# Serial cable seems to work but no Bash prompt??



## doncross72 (Oct 3, 2003)

Stupid question here.... I made a serial cable today and hooked it up to my DSR7000 series 2 Dtivo. Using Hyperterminal with 115200 8-N-1-None as the settings. As the tivo reboots, I can see all of the boot information but once it gets down to the '... Sending Done Event' everything seems to come to a halt. No Bash prompt, nothing... Hitting return several times yields nothing. It seems like the cable is good since I can watch the tivo boot in Hyperterminal. I can telnet in via my USB network adapter but just trying for some insurance when I break the USB drivers. Anyone know what I might be doing wrong?? 

Thanks,

Don C.


----------



## BTUx9 (Nov 13, 2003)

short the last 2 pins of the plug, then see if you get an echo in hyperterm (to make sure the send is properly connected)
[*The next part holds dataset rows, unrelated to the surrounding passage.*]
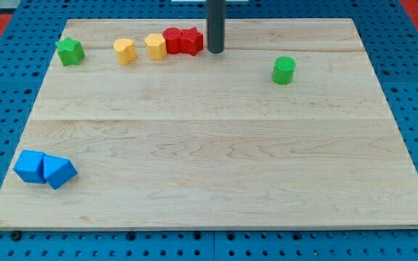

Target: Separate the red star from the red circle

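Red star (191,40) – edge behind my tip (215,51)

Red star (191,40), red circle (173,39)

Pale grained wood board (216,145); matt blocks; dark matt rod (215,25).

Just to the view's left of my tip (215,51) the red star-shaped block (191,40) touches the red round block (173,39), blocking that side, while the wooden tabletop (216,159) toward the view's bottom and right lies open apart from the green cylinder block (284,70).
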### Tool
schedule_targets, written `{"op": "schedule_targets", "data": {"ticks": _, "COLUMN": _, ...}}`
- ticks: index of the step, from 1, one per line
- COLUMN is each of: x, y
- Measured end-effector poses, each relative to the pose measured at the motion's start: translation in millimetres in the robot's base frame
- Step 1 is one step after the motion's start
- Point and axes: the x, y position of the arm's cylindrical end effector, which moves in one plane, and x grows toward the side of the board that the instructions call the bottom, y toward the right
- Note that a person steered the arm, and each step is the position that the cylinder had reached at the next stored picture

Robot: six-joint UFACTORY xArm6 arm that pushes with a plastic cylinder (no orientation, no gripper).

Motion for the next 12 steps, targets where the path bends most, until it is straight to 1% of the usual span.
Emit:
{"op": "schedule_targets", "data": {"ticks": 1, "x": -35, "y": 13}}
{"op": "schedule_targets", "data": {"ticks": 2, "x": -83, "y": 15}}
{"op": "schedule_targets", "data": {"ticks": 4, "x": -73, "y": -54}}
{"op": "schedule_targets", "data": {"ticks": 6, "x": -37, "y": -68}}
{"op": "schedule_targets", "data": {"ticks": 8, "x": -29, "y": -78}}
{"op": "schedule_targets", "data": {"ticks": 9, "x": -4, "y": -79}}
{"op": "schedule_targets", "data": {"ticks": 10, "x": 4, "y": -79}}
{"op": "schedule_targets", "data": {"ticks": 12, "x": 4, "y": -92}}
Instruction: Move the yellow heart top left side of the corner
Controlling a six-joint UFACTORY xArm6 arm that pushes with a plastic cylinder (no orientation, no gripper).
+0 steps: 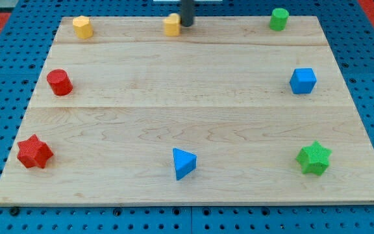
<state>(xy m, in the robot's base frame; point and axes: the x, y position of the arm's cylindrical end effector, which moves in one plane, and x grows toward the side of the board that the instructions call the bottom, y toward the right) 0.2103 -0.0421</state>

if that works, check in telnet (type "ps aux") to see if /bin/bash has been run... it should be fairly early in the list... you'll have to scroll back, most likely


----------



## doncross72 (Oct 3, 2003)

Ok, I shorted the last 2 pins on the plug for the tivo side and I get an echo in hyperterm when typing.
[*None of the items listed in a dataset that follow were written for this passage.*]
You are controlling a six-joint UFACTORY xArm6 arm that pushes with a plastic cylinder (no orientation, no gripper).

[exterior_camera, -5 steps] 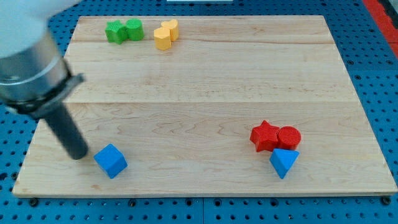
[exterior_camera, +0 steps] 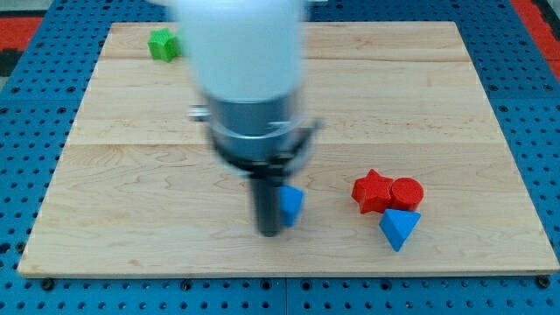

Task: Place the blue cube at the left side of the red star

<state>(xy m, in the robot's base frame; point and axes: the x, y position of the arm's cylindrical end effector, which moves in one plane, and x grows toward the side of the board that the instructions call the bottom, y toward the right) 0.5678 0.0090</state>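
Note:
The blue cube (exterior_camera: 291, 205) lies on the wooden board, partly hidden behind my rod; only its right part shows. My tip (exterior_camera: 269, 233) is touching the cube's left side, at the view's lower middle. The red star (exterior_camera: 371, 191) lies to the right of the cube with a gap of bare wood between them. The arm is blurred and covers the board's upper middle.
A red cylinder (exterior_camera: 407, 192) touches the red star's right side. A blue triangle block (exterior_camera: 399, 227) sits just below them. A green block (exterior_camera: 162, 44) shows at the view's top left; the arm hides whatever lies to its right.
My tip has moved far to the right along the board's lower part, and the blue cube has moved right with it, much nearer the red star.

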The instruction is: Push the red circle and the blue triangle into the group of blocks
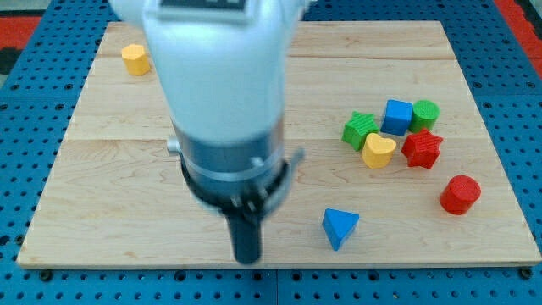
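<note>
Wooden board (127,169) on blue pegboard (25,127) | my tip (246,259) bare, left of blue triangle (340,227)

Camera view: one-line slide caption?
My tip sits left of the blue triangle; red circle lies below the block group.

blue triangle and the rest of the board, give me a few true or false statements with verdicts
1. The blue triangle touches the red circle. False: they lie apart.
2. My tip is to the view's left of the blue triangle, not touching it. True.
3. The yellow heart sits in the group beside the green star. True.
4. The red star lies alone at the view's top left. False: a yellow block lies there.
5. The blue cube is next to the green block. True.
</note>
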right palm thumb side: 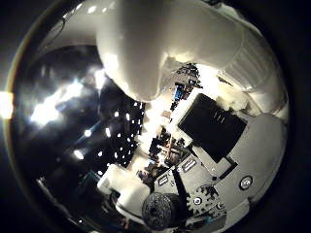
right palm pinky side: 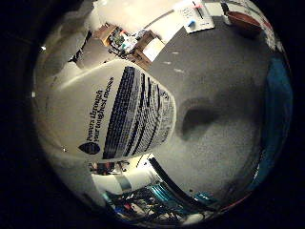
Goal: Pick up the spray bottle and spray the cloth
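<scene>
In the little finger side palm view the white spray bottle (right palm pinky side: 124, 110) lies close against the palm, its black and white printed label facing the camera. It is above the grey table (right palm pinky side: 224, 76) and casts a shadow there. In the thumb side palm view a white rounded part of the bottle (right palm thumb side: 155, 49) fills the space by the palm, and my hand (right palm thumb side: 228, 146) shows white, black and geared fingers curled beside it. A blue strip (right palm pinky side: 278, 105) lies at the table's edge; I cannot tell if it is the cloth.
White papers (right palm pinky side: 195, 14) and a pile of boxes and small items (right palm pinky side: 129, 40) lie at the far side of the table. A dark shiny surface with bright light spots (right palm thumb side: 68, 116) fills the side of the thumb side palm view.
</scene>
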Controlling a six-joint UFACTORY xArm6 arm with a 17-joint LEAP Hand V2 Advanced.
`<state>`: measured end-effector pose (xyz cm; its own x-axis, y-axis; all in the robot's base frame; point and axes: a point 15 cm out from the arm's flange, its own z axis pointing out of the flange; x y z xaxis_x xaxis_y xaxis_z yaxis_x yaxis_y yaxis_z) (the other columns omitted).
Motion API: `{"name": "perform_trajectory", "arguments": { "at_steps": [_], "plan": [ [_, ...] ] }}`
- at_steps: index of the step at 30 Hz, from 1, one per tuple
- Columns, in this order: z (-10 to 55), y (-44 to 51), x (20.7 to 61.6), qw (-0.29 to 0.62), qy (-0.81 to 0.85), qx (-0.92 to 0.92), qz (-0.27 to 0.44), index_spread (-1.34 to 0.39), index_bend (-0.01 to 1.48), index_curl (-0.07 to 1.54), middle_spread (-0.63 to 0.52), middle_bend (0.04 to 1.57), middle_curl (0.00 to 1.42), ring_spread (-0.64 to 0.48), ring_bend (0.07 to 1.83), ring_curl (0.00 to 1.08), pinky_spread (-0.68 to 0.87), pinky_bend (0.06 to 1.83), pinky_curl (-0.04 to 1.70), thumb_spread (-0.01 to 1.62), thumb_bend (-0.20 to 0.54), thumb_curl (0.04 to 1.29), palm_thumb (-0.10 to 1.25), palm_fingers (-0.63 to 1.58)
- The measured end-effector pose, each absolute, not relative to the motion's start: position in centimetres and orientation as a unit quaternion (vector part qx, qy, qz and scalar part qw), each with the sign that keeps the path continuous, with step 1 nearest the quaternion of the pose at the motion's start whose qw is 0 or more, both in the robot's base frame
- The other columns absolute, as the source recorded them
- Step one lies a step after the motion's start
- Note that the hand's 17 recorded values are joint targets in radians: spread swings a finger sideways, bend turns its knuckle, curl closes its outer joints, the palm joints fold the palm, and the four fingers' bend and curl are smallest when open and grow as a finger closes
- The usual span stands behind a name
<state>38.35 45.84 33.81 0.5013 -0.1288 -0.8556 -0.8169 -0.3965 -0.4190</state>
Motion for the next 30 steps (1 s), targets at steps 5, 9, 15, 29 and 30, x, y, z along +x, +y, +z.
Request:
{"name": "perform_trajectory", "arguments": {
  "at_steps": [5, 9, 15, 29, 30],
  "plan": [
    [32.4, 45.4, 39.2, 0.443, 0.331, -0.738, 0.387, -0.26, 1.1, 0.91, -0.13, 1.37, 0.77, -0.22, 1.35, 0.8, -0.22, 1.07, 1.34, 0.9, -0.019, 0.79, 0.95, 1.11],
    [32.0, 45.4, 39.4, 0.448, 0.336, -0.73, 0.391, -0.26, 1.07, 0.9, -0.14, 1.35, 0.77, -0.22, 1.34, 0.79, -0.22, 1.06, 1.3, 0.93, -0.02, 0.78, 0.92, 1.09],
    [31.0, 44.5, 41.1, 0.454, 0.357, -0.725, 0.375, -0.29, 0.83, 0.85, -0.15, 1.21, 0.72, -0.21, 1.29, 0.7, -0.29, 0.97, 1.08, 0.98, -0.034, 0.67, 0.81, 1.05],
    [29.5, 42.0, 42.1, 0.43, 0.362, -0.747, 0.356, -0.32, 0.43, 0.64, -0.03, 0.58, 0.48, 0.02, 0.68, 0.41, 0.22, 0.44, 0.72, 1.1, -0.027, 0.44, 0.69, -0.04],
    [29.3, 41.8, 42.0, 0.425, 0.362, -0.75, 0.354, -0.32, 0.38, 0.6, 0.0, 0.52, 0.45, 0.06, 0.62, 0.38, 0.27, 0.43, 0.69, 1.09, -0.031, 0.43, 0.67, -0.04]
  ]
}}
If I telnet to the tivo and run ps aux, the next to the last process is '/bin/bash -login' and the last process is the 'ps aux' command. Is this the /bin/bash that I am looking for?? There is not one earlier in the list..

Thanks,

Don C.


----------



## BTUx9 (Nov 13, 2003)

no... the one at the end is your telnet session... if there wasn't one earlier, that means that serial bash was never started... check your startup files


----------



## doncross72 (Oct 3, 2003)

That was it. I located the thread about running /bin/bash in the test.conf file. Everything works great.

Thanks for your help!

Don C.


----------



## Orthogon (Jul 27, 2004)

I'm having the same problem as the OP, except that I also cannot telnet in. I see the OP fixed his problems by checking the startup files, but I don't know where I would look, let alone what I would do if I found it.
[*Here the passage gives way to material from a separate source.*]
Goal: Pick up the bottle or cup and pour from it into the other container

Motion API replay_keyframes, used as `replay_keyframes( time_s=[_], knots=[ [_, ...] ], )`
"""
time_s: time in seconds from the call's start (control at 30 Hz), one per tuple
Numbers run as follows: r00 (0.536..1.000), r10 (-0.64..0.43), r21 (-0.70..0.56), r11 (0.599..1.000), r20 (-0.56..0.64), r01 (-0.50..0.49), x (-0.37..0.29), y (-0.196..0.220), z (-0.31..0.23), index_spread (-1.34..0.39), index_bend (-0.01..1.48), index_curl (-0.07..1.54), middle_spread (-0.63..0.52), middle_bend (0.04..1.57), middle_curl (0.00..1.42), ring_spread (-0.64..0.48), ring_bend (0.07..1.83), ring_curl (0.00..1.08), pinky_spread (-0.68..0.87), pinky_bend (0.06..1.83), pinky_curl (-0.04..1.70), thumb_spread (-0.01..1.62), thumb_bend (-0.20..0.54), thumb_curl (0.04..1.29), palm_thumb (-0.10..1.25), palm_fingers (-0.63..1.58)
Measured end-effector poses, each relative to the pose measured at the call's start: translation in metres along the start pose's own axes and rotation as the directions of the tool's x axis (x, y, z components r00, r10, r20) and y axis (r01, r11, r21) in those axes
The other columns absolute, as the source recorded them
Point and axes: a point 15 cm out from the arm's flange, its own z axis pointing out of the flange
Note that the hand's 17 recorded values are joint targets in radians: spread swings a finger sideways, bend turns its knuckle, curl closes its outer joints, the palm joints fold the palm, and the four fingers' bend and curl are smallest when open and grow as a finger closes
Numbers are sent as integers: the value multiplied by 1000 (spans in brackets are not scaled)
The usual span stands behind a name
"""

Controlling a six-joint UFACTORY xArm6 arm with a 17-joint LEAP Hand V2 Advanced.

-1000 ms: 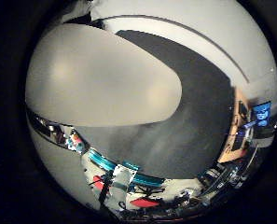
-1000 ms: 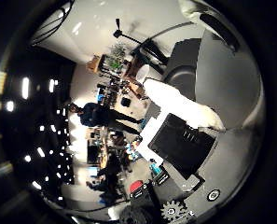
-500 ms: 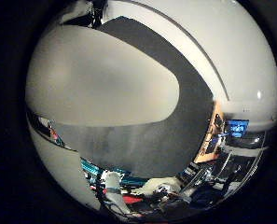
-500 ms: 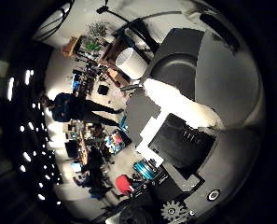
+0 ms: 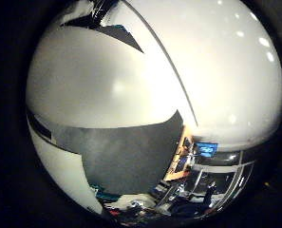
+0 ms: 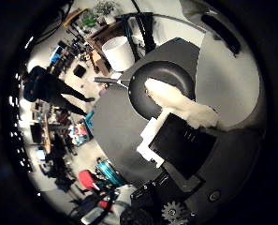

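Note:
A pale, smooth, rounded container (image 5: 103,90) fills much of the right little finger side palm view, close against the palm. In the right thumb side palm view its grey side (image 6: 230,80) lies next to my hand (image 6: 181,131), whose white and black fingers curl along it. I cannot tell whether it is a bottle or a cup. Past a white fingertip (image 6: 181,101) a round dark pan (image 6: 167,70) stands on the dark table (image 6: 120,122), with a white cup (image 6: 119,52) upright next to it.
The dark table top (image 5: 131,152) also shows under the held container, with a white wall (image 5: 226,66) behind it. Cluttered desks, shelves and a teal object (image 6: 109,171) lie beyond the table's edge. A person (image 6: 50,86) stands away from the table.
Both views have swung round with the hand. The pan and the white cup have come further into the thumb side view. The pale container keeps its place against the palm.

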Motion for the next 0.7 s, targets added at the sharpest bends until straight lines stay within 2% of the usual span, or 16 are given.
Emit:
replay_keyframes(
  time_s=[0.13, 0.3, 0.57, 0.7],
  knots=[
    [992, -88, -18, 996, -94, 87, -5, -9, 0, -561, 400, 1153, -337, 898, 1105, -270, 1225, 751, -327, 1156, 807, 646, -31, 697, 899, 1065],
    [957, -196, -59, 980, -212, 188, -3, -19, 2, -568, 399, 1155, -337, 897, 1107, -269, 1228, 752, -335, 1156, 804, 639, -31, 704, 897, 1066],
    [899, -327, -118, 945, -291, 306, -11, -31, 7, -577, 395, 1156, -338, 894, 1108, -267, 1228, 750, -336, 1165, 798, 632, -32, 702, 887, 1069],
    [882, -359, -130, 933, -306, 335, -20, -36, 8, -580, 394, 1157, -338, 893, 1109, -267, 1229, 749, -336, 1166, 795, 628, -31, 703, 887, 1069]
  ],
)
This is a newly Zippered Hughes DVR40, about a year ago I zipper my other DVR40 without problems and I think I did everything the same way so any help would be appreciated. 

Thanks,
Dave


----------



## Orthogon (Jul 27, 2004)

Orthogon said:


> I'm having the same problem as the OP, except that I also cannot telnet in. I see the OP fixed his problems by checking the startup files, but I don't know where I would look, let alone what I would do if I found it.
> 
> This is a newly Zippered Hughes DVR40, about a year ago I zipper my other DVR40 without problems and I think I did everything the same way so any help would be appreciated.
> 
> ...


Just in case someone down the line has the same problem, I got everything working by starting over on the Zipper process. I made a new zipper CD with the most recent files and rezzippering the hard drive. Everything worked fine after that.


----------